• _PROMPT_: From the data below, set down exactly the lines between the one holding "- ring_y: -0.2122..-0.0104" and the one holding "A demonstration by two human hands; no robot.", inclusive, and no others.

• _GIVEN RECORDS_:
■ ■ ■ ■

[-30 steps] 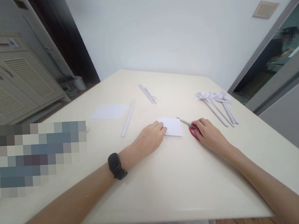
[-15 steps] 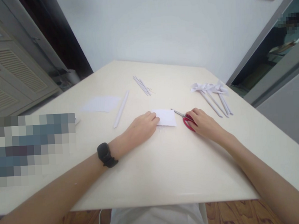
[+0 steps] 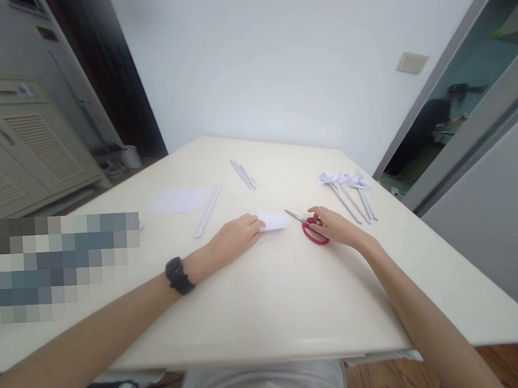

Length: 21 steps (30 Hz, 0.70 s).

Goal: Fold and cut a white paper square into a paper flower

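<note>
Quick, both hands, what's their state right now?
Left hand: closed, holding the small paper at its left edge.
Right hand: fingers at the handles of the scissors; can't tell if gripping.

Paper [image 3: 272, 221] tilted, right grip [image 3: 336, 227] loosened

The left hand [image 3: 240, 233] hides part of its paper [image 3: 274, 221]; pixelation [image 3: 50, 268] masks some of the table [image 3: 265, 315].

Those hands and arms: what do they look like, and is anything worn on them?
Both are human and ungloved. The left one comes with a black, watch-like wristband. The right hand wears nothing visible, and no sleeve shows on its forearm.
</note>
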Each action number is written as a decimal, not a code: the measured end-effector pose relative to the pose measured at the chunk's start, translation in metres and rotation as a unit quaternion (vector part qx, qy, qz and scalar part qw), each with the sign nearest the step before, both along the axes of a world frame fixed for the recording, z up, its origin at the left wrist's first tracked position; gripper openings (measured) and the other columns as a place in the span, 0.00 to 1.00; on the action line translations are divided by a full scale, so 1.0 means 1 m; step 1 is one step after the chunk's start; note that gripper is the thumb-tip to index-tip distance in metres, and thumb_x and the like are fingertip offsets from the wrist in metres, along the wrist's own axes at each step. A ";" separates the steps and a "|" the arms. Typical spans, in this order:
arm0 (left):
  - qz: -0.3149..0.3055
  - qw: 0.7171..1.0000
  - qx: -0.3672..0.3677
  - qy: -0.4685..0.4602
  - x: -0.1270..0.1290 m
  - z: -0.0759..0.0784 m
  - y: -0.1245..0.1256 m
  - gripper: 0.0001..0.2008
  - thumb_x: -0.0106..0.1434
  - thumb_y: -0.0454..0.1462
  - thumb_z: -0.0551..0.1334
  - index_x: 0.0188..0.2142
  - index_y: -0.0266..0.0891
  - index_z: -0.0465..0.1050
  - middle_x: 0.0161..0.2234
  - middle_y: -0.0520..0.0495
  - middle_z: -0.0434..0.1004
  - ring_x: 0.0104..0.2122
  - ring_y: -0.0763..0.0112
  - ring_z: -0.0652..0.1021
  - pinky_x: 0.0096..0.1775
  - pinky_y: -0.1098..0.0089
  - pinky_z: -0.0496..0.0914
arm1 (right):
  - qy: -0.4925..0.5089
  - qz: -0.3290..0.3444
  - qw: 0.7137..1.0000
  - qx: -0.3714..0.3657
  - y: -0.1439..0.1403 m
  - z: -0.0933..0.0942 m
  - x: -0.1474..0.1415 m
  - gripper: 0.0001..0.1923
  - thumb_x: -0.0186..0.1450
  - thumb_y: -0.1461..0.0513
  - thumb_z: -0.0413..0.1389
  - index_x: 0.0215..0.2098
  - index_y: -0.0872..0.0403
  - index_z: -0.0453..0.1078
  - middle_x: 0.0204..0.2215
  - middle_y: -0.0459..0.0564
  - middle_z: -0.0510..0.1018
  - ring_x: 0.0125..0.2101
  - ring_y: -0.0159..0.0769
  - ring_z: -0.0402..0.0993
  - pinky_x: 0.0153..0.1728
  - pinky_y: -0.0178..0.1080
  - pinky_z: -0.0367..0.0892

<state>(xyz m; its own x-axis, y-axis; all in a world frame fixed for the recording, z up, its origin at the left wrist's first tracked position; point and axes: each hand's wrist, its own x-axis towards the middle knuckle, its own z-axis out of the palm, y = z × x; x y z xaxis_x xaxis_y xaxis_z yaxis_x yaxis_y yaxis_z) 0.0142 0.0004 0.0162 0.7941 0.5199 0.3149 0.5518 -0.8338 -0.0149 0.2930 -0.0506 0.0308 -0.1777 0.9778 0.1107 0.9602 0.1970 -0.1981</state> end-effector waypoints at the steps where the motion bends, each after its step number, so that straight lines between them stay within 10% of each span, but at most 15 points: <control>1: -0.003 1.000 -0.005 -0.005 -0.001 0.000 0.001 0.11 0.66 0.35 0.48 0.41 0.37 0.68 0.36 0.46 0.71 0.39 0.68 0.72 0.39 0.70 0.67 | -0.003 -0.001 1.000 -0.004 0.000 0.002 -0.001 0.19 0.65 0.57 0.47 0.53 0.53 0.59 0.45 0.55 0.72 0.41 0.39 0.71 0.38 0.37 0.65; 10: 0.044 0.979 -0.131 -0.150 -0.006 0.020 -0.001 0.14 0.65 0.38 0.48 0.34 0.36 0.70 0.34 0.46 0.74 0.36 0.66 0.73 0.39 0.67 0.67 | -0.008 0.038 0.999 0.029 -0.010 0.019 -0.033 0.22 0.63 0.60 0.49 0.56 0.52 0.56 0.51 0.56 0.65 0.50 0.45 0.62 0.46 0.44 0.61; 16: 0.034 0.827 -0.455 -0.328 -0.001 0.024 -0.007 0.18 0.56 0.45 0.60 0.42 0.36 0.73 0.40 0.46 0.78 0.43 0.59 0.75 0.44 0.65 0.69 | 0.256 0.019 0.966 0.030 -0.006 0.024 -0.052 0.18 0.61 0.56 0.52 0.48 0.51 0.59 0.43 0.51 0.71 0.42 0.38 0.69 0.38 0.39 0.66; 21: 0.066 0.774 -0.540 -0.323 0.006 0.016 -0.019 0.17 0.57 0.44 0.59 0.42 0.37 0.75 0.37 0.45 0.79 0.39 0.59 0.78 0.41 0.63 0.71 | 0.394 -0.014 0.916 0.076 -0.008 0.010 -0.070 0.07 0.60 0.58 0.52 0.34 0.52 0.60 0.32 0.45 0.71 0.35 0.35 0.69 0.30 0.34 0.65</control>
<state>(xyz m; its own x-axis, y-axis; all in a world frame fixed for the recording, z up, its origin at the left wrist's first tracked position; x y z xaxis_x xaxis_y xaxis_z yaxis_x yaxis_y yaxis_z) 0.0200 -0.0189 0.0318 0.5706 0.8196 -0.0512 0.2344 -0.1027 0.9667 0.2235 -0.0584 0.0411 0.0403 0.9431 0.3301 0.5362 0.2584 -0.8036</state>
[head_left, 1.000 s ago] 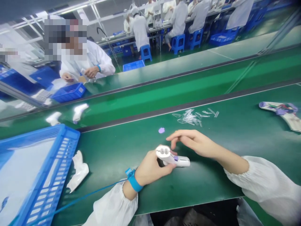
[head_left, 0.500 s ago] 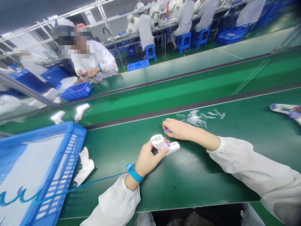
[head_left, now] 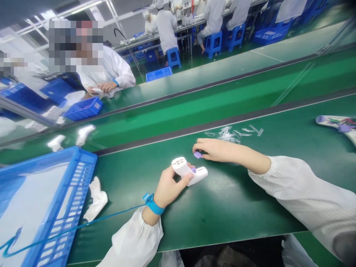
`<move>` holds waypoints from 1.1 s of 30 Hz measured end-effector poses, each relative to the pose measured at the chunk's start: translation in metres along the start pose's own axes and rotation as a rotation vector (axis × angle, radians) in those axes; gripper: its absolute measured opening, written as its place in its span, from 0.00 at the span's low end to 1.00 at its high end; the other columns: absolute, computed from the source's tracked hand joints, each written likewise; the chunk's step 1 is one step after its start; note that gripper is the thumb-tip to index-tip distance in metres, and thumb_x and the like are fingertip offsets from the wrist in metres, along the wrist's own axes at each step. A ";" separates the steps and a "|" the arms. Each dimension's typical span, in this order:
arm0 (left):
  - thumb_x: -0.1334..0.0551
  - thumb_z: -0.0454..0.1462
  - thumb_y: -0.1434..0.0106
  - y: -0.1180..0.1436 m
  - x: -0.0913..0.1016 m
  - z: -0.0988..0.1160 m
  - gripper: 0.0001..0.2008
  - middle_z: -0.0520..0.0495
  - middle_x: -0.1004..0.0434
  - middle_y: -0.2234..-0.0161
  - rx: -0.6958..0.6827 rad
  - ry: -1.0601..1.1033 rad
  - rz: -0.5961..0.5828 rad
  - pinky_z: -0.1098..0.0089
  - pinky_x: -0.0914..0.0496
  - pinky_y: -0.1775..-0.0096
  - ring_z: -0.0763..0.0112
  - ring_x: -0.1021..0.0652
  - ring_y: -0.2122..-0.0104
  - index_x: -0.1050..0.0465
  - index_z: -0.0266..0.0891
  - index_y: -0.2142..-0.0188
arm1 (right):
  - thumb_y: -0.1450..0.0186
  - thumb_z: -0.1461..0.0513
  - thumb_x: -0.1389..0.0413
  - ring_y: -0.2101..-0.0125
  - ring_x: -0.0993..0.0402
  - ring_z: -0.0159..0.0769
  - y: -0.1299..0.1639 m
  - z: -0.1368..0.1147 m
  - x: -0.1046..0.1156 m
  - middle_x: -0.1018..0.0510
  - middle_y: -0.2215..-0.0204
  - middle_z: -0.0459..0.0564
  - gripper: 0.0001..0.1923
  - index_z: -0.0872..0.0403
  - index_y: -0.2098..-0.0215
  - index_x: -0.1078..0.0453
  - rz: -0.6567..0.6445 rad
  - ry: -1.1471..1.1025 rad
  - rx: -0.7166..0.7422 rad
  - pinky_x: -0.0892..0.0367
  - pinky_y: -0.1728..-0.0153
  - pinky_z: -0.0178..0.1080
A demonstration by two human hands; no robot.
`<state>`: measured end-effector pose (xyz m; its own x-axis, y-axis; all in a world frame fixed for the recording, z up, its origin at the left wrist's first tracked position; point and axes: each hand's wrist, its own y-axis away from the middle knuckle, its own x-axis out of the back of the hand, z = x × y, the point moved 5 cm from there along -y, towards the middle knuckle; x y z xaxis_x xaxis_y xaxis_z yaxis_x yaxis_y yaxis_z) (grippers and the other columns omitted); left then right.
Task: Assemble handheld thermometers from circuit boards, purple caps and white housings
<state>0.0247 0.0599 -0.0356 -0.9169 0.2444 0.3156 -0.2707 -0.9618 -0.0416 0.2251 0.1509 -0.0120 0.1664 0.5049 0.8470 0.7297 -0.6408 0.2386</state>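
Observation:
My left hand (head_left: 171,187) is closed round a white plastic device housing (head_left: 199,175), bent in shape, with several holes in its raised round end and a purple part set in its side. A blue strap with a cord circles that wrist. Just beyond, my right hand (head_left: 209,148) pinches a small purple plastic piece (head_left: 197,154) above the green bench. Behind the right hand lies a scatter of clear plastic strips (head_left: 228,134).
At left stands a blue basket (head_left: 90,157) with white sheeting inside, and a white shell half (head_left: 97,200) beside it. An opened housing with wires (head_left: 330,121) lies far right. Across the belt a co-worker in white (head_left: 111,65) handles a white part.
The purple piece shows more clearly under my right fingers, which have shifted slightly. My left hand keeps hold of the housing, now turned a little. The whole view has shifted slightly.

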 end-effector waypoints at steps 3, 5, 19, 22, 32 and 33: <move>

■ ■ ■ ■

• _OUTPUT FOR THIS TASK_:
  - ring_y: -0.2122..-0.0104
  - index_x: -0.1050..0.0465
  - index_z: -0.0266..0.0891
  - index_y: -0.2142..-0.0188
arm1 (right):
  - thumb_y: -0.1450..0.0186
  - thumb_z: -0.1461..0.0513
  - thumb_x: -0.1389..0.0413
  - ring_y: -0.2101..-0.0125
  - ring_x: -0.0993..0.0402
  - ring_z: -0.0159..0.0769
  - y: -0.1299..0.1639 m
  - z: -0.1368..0.1147 m
  - x: -0.1046..0.1156 m
  - middle_x: -0.1018..0.0510
  - middle_y: -0.2215..-0.0204
  - middle_z: -0.0459..0.0564
  - gripper: 0.0001..0.1923
  - index_z: -0.0872..0.0403
  - index_y: -0.2098..-0.0215
  - index_x: -0.1078..0.0453
  - rz: -0.6567..0.6445 rad
  - ry: -1.1471..1.1025 rad
  - rx: -0.7166..0.7422 rad
  - pinky_x: -0.0892..0.0367
  - pinky_y: -0.1728..-0.0153
  - pinky_z: -0.0178..0.1080
A demonstration by two human hands; no robot.

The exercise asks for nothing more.